謎の少年の登場にアーノルドはチャドを冷静に見つめる。
「何だチャド、お前隠し子が居たのか」
「ちげーよバカ甥だ甥ッ!! つかお嬢ちゃんの前で何言ってんだよッ!?」
「安心しろ。天使のように可愛い愛娘にそんな穢れた話を聞かせる訳ないだろう」
「??」
質問する前に素早くアーノルドはエキドナの両耳を自身の大きな手でしっかり塞いでおりエキドナは何のやり取りをしているのか全くわかっていない。

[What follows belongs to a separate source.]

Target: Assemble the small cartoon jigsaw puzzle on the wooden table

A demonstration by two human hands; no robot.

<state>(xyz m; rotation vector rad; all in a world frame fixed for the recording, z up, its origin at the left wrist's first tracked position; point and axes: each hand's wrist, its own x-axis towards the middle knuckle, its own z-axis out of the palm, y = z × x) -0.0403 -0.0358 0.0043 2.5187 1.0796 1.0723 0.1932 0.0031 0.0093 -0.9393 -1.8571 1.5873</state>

「…にしてもお前にそっくりだな。おい坊主、名は何と言うんだ?」
少年に問い掛けながらアーノルドは両手を離してエキドナの耳を解放する。
「おぅ!! オレの名前はニール・ケリーだッ!! オッサン強えーんだろッ!? オレと勝負してくれよッ!!!」
意気揚々と謎の少年改めニールがアーノルドに勝負を申し入れた。
その言葉にアーノルドの猛禽類目が鋭く光る。
「チャド、ニールはどの程度 "出来る" んだ?」
「そーだなッ オレもちょっと相手してるけどその辺のガキんちょよりは強いぜッ!!」
「おぅよッ! 子ども同士じゃすぐ勝ってつまんねーんだッ だからさッ 相手してくれよッ!!」
叔父の評価にニール本人も胸を張って同意しながらアーノルドに重ねて頼み込んでいる。
「そうか…ニールと言ったか。では一度うちの娘と手合わせしないか?」
「!」
「ええーッ! 言ったじゃんすぐ勝つってッ!!」
アーノルドの言葉にエキドナは目を見開きニールは不満げにブーイングする。
「エキドナ、構わないよな?」
「もちろんですお父様」
エキドナもにこにこと頷く。
『すぐ勝つ』と自分で言い切るほどの実力がどの程度なのかかなり興味がある。
「ではこれならどうだ? もしうちの娘に勝つ事が出来たなら、次の勝負は私が相手をしよう」
「!! 言ったなオッサンッ!? よーしすぐ勝って勝負するからなッ!!」
「えッ? マジでやんのかノルドッ!? お嬢ちゃんがアブねーってこいつマジでガキにしては強えーぞッ!?」
条件付きで勝負を受理されやる気を出すニールに対してチャドが本気で焦り始める。
だがそんな二人に対してアーノルドは冷静だった。
「フッ 安心しろチャド。うちの娘もなかなか強いからな」
こうして四人はケリー子爵家の訓練場に場所を移す。
流石は武闘派一族だけあってオルティス邸で最近作った訓練場とは違い草木が生えていない裸の地面が、前世でいうグラウンドのように広くひろがっていた。
対峙しているのはニールとエキドナ。
各々片手に刃先を潰した練習用の剣が握られている。
「じゃあ二人共準備はいいなッ?」
チャドが審判として二人に声を掛けアーノルドがそばで見守る中、ニールもエキドナも各々剣を構えた。
「始めッ!!!」
ガキィィィンッ!!
掛け声と共にいきなり二人の剣身が激しくぶつかり合う。
ズザァ…ッ!
衝撃で二人共後方に下がってすぐまた激しい打ち合いが始まった。
周囲に土埃が立ち上がる。
キンッ! カンカンッ!! キンッ!
(そこ…ッ!)
打ち合う中エキドナはニールの胴体めがけて剣を横に振り切る。
「!」
刹那、ニールの姿が消えた。…否、
「オラァッ!」
ガッ!!!
なんとエキドナの攻撃を高く飛び上がって避け、さらに上から切りかかったのだ。
紙一重でなんとか避けたが先程まで居た地面はニールの剣でひどく抉られている。
「……!」
あまりの威力にエキドナが目を見開く。
「コレをよけるなんて…オマエ、やるじゃんッ」
一方ニールは…地面に刺さったままの剣を引っこ抜きながら不敵に笑った。
二人の距離は、お互いの肩が触れそうなほどに近い。